╭──

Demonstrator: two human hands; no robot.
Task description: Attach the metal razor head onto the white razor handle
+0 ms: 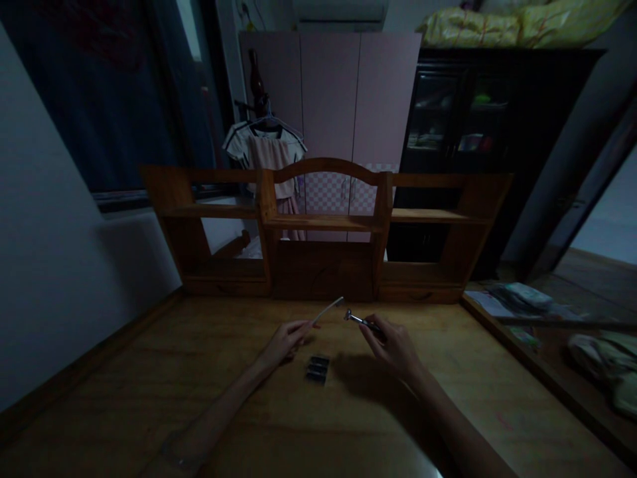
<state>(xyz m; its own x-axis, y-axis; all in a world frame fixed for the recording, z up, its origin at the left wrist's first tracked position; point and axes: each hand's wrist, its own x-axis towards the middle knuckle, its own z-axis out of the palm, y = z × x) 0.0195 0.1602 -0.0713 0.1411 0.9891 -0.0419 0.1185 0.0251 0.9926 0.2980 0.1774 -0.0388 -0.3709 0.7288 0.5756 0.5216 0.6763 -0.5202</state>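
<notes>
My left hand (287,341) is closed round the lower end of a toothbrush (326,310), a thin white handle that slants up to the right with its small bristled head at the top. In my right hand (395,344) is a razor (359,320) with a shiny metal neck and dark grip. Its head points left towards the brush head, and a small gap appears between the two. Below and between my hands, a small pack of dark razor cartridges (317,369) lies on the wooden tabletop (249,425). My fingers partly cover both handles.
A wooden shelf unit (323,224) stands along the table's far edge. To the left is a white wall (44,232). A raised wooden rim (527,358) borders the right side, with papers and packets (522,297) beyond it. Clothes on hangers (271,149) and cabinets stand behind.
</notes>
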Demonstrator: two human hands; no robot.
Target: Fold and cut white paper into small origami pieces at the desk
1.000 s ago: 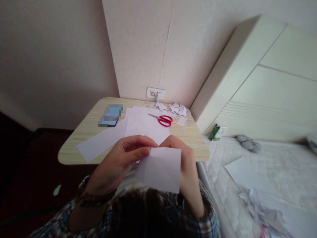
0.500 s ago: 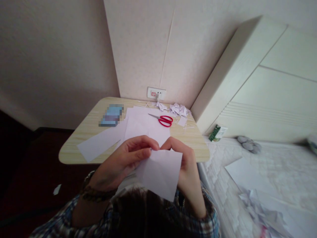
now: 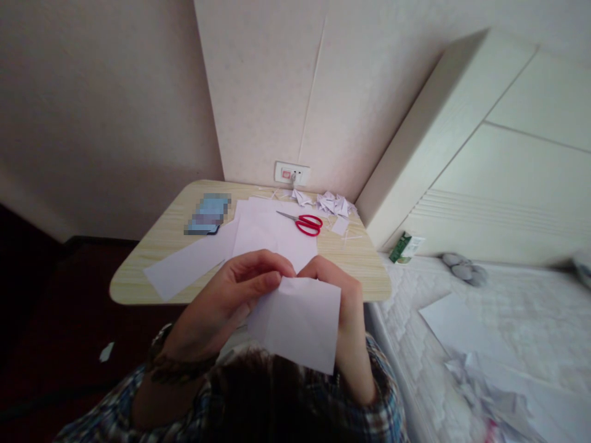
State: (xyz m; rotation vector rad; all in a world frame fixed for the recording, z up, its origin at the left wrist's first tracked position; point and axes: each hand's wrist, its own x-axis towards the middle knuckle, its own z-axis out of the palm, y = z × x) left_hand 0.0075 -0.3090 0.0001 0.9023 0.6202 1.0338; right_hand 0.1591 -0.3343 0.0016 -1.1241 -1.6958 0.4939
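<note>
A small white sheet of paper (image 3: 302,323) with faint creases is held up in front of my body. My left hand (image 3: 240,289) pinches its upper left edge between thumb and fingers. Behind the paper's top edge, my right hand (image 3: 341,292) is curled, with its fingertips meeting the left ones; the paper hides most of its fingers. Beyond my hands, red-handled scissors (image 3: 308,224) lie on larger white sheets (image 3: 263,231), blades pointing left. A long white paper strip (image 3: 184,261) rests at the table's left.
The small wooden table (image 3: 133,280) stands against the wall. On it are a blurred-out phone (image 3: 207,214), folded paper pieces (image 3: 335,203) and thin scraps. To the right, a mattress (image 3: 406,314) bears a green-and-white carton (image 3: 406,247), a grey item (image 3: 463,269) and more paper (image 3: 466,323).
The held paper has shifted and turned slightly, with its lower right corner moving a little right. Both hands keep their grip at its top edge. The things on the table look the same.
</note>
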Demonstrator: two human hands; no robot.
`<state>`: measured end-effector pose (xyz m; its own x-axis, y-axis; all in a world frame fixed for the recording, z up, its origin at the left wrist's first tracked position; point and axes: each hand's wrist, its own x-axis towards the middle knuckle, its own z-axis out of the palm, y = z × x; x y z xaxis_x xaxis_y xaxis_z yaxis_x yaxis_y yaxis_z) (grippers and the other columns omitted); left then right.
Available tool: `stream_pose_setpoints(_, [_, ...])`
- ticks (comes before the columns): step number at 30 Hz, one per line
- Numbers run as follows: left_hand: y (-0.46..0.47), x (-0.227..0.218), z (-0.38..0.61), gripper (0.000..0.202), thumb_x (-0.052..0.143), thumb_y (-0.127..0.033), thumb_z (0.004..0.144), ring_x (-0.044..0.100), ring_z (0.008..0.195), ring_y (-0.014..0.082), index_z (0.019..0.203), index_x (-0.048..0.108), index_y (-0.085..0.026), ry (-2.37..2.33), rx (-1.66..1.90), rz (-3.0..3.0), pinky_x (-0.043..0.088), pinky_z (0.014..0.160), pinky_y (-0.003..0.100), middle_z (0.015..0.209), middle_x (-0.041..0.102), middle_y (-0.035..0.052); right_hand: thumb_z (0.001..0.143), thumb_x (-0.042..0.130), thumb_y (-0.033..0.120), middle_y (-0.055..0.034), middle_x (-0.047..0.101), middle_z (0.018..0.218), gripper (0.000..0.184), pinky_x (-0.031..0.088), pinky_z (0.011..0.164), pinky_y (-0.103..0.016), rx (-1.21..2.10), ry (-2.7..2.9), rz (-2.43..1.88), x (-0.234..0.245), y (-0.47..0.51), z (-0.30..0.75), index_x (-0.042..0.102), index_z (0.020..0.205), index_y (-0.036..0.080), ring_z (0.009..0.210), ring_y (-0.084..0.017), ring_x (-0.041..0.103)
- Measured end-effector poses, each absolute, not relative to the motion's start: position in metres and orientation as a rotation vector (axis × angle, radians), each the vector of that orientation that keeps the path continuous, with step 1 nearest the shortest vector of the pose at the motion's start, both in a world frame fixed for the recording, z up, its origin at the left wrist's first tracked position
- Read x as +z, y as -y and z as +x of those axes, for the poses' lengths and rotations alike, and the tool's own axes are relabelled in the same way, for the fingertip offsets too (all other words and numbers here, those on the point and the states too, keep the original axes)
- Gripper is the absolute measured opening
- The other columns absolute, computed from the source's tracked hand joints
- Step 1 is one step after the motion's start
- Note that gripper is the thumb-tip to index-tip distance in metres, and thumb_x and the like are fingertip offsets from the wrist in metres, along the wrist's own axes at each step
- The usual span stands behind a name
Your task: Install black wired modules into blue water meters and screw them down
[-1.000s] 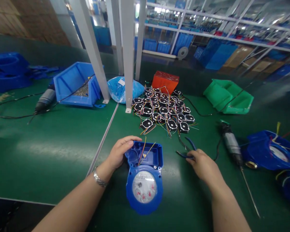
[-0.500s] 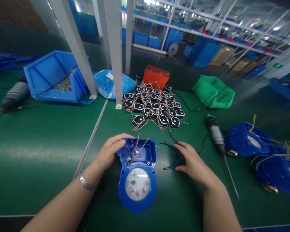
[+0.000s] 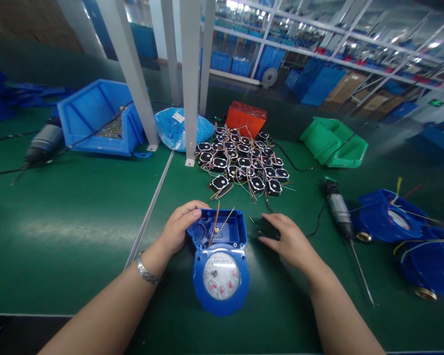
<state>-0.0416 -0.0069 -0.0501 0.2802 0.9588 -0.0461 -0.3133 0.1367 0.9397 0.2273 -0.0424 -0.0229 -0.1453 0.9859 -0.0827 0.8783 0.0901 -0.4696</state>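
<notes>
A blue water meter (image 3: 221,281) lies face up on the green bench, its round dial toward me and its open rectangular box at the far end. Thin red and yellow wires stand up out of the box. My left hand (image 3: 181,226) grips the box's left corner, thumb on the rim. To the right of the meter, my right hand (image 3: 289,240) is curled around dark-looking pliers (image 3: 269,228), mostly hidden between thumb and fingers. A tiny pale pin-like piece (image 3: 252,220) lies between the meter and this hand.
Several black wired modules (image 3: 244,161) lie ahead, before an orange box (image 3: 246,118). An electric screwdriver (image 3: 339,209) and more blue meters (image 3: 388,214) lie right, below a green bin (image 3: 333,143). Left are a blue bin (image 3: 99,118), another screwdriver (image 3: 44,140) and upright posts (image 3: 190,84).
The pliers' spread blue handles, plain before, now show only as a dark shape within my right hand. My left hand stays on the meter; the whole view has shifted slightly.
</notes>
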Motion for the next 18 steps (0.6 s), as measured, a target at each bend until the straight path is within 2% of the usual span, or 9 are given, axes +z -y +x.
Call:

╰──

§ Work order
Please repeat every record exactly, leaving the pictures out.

§ Completed exercise
Demonstrator: two human hands; no robot.
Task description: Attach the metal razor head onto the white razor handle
+0 ms: 
<state>(xyz m; its own x-axis, y-axis; all in a world frame fixed for the recording, z up, its origin at the left wrist's first tracked position; point and axes: each hand's wrist, its own x-axis towards the middle knuckle, its own z-axis out of the palm, y = z × x) 0.0195 0.1602 -0.0713 0.1411 0.9891 -0.0419 0.1185 0.0251 0.9926 0.2980 0.1774 -0.0388 -0.3709 0.7288 0.5756 0.5216 0.6763 -0.5202</state>
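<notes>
My left hand (287,341) is closed round the lower end of a toothbrush (326,310), a thin white handle that slants up to the right with its small bristled head at the top. In my right hand (395,344) is a razor (359,320) with a shiny metal neck and dark grip. Its head points left towards the brush head, and a small gap appears between the two. Below and between my hands, a small pack of dark razor cartridges (317,369) lies on the wooden tabletop (249,425). My fingers partly cover both handles.
A wooden shelf unit (323,224) stands along the table's far edge. To the left is a white wall (44,232). A raised wooden rim (527,358) borders the right side, with papers and packets (522,297) beyond it. Clothes on hangers (271,149) and cabinets stand behind.
</notes>
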Demonstrator: two human hands; no robot.
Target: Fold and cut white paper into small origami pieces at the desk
1.000 s ago: 
0.500 s ago: 
now: 
State: (xyz m; rotation vector rad; all in a world frame fixed for the recording, z up, its origin at the left wrist's first tracked position; point and axes: each hand's wrist, its own x-axis towards the middle knuckle, its own z-axis out of the palm, y = z × x) left_hand 0.0075 -0.3090 0.0001 0.9023 0.6202 1.0338; right_hand 0.1591 -0.3343 0.0016 -1.1241 -1.6958 0.4939
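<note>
A small white sheet of paper (image 3: 302,323) with faint creases is held up in front of my body. My left hand (image 3: 240,289) pinches its upper left edge between thumb and fingers. Behind the paper's top edge, my right hand (image 3: 341,292) is curled, with its fingertips meeting the left ones; the paper hides most of its fingers. Beyond my hands, red-handled scissors (image 3: 308,224) lie on larger white sheets (image 3: 263,231), blades pointing left. A long white paper strip (image 3: 184,261) rests at the table's left.
The small wooden table (image 3: 133,280) stands against the wall. On it are a blurred-out phone (image 3: 207,214), folded paper pieces (image 3: 335,203) and thin scraps. To the right, a mattress (image 3: 406,314) bears a green-and-white carton (image 3: 406,247), a grey item (image 3: 463,269) and more paper (image 3: 466,323).
The held paper has shifted and turned slightly, with its lower right corner moving a little right. Both hands keep their grip at its top edge. The things on the table look the same.
</note>
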Demonstrator: two human hands; no robot.
`<state>`: measured end-effector pose (xyz m; its own x-axis, y-axis; all in a world frame fixed for the recording, z up, its origin at the left wrist's first tracked position; point and axes: each hand's wrist, its own x-axis towards the middle knuckle, its own z-axis out of the palm, y = z × x; x y z xaxis_x xaxis_y xaxis_z yaxis_x yaxis_y yaxis_z) (grippers and the other columns omitted); left then right.
Available tool: `stream_pose_setpoints(_, [_, ...])`
- ticks (comes before the columns): step number at 30 Hz, one per line
- Numbers run as follows: left_hand: y (-0.46..0.47), x (-0.227..0.218), z (-0.38..0.61), gripper (0.000..0.202), thumb_x (-0.052..0.143), thumb_y (-0.127..0.033), thumb_z (0.004..0.144), ring_x (-0.044..0.100), ring_z (0.008..0.195), ring_y (-0.014..0.082), index_z (0.019..0.203), index_x (-0.048..0.108), index_y (-0.085..0.026), ry (-2.37..2.33), rx (-1.66..1.90), rz (-3.0..3.0), pinky_x (-0.043..0.088), pinky_z (0.014..0.160), pinky_y (-0.003..0.100), middle_z (0.015..0.209), middle_x (-0.041..0.102), middle_y (-0.035..0.052); right_hand: thumb_z (0.001..0.143), thumb_x (-0.042..0.130), thumb_y (-0.033..0.120), middle_y (-0.055..0.034), middle_x (-0.047..0.101), middle_z (0.018..0.218), gripper (0.000..0.184), pinky_x (-0.031..0.088), pinky_z (0.011..0.164), pinky_y (-0.103..0.016), rx (-1.21..2.10), ry (-2.7..2.9), rz (-2.43..1.88), x (-0.234..0.245), y (-0.47..0.51), z (-0.30..0.75), index_x (-0.042..0.102), index_z (0.020..0.205), index_y (-0.036..0.080), ring_z (0.009..0.210), ring_y (-0.084..0.017), ring_x (-0.041..0.103)
- Measured end-effector poses, each absolute, not relative to the motion's start: position in metres and orientation as a rotation vector (axis × angle, radians), each the vector of that orientation that keeps the path continuous, with step 1 nearest the shortest vector of the pose at the motion's start, both in a world frame fixed for the recording, z up, its origin at the left wrist's first tracked position
- Read x as +z, y as -y and z as +x of those axes, for the poses' lengths and rotations alike, and the tool's own axes are relabelled in the same way, for the fingertip offsets too (all other words and numbers here, those on the point and the states too, keep the original axes)
- Gripper is the absolute measured opening
- The other columns absolute, computed from the source's tracked hand joints
- Step 1 is one step after the motion's start
- Note that gripper is the thumb-tip to index-tip distance in metres, and thumb_x and the like are fingertip offsets from the wrist in metres, along the wrist's own axes at each step
- The usual span stands behind a name
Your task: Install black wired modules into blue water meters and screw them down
[-1.000s] 
[-0.500s] 
[+0.000s] 
<state>-0.0416 -0.0069 -0.0501 0.2802 0.9588 -0.0461 -0.3133 0.1367 0.9397 0.2273 -0.0424 -0.0229 -0.1453 0.9859 -0.0827 0.8783 0.0901 -0.4696</state>
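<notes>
A blue water meter (image 3: 221,281) lies face up on the green bench, its round dial toward me and its open rectangular box at the far end. Thin red and yellow wires stand up out of the box. My left hand (image 3: 181,226) grips the box's left corner, thumb on the rim. To the right of the meter, my right hand (image 3: 289,240) is curled around dark-looking pliers (image 3: 269,228), mostly hidden between thumb and fingers. A tiny pale pin-like piece (image 3: 252,220) lies between the meter and this hand.
Several black wired modules (image 3: 244,161) lie ahead, before an orange box (image 3: 246,118). An electric screwdriver (image 3: 339,209) and more blue meters (image 3: 388,214) lie right, below a green bin (image 3: 333,143). Left are a blue bin (image 3: 99,118), another screwdriver (image 3: 44,140) and upright posts (image 3: 190,84).
The pliers' spread blue handles, plain before, now show only as a dark shape within my right hand. My left hand stays on the meter; the whole view has shifted slightly.
</notes>
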Motion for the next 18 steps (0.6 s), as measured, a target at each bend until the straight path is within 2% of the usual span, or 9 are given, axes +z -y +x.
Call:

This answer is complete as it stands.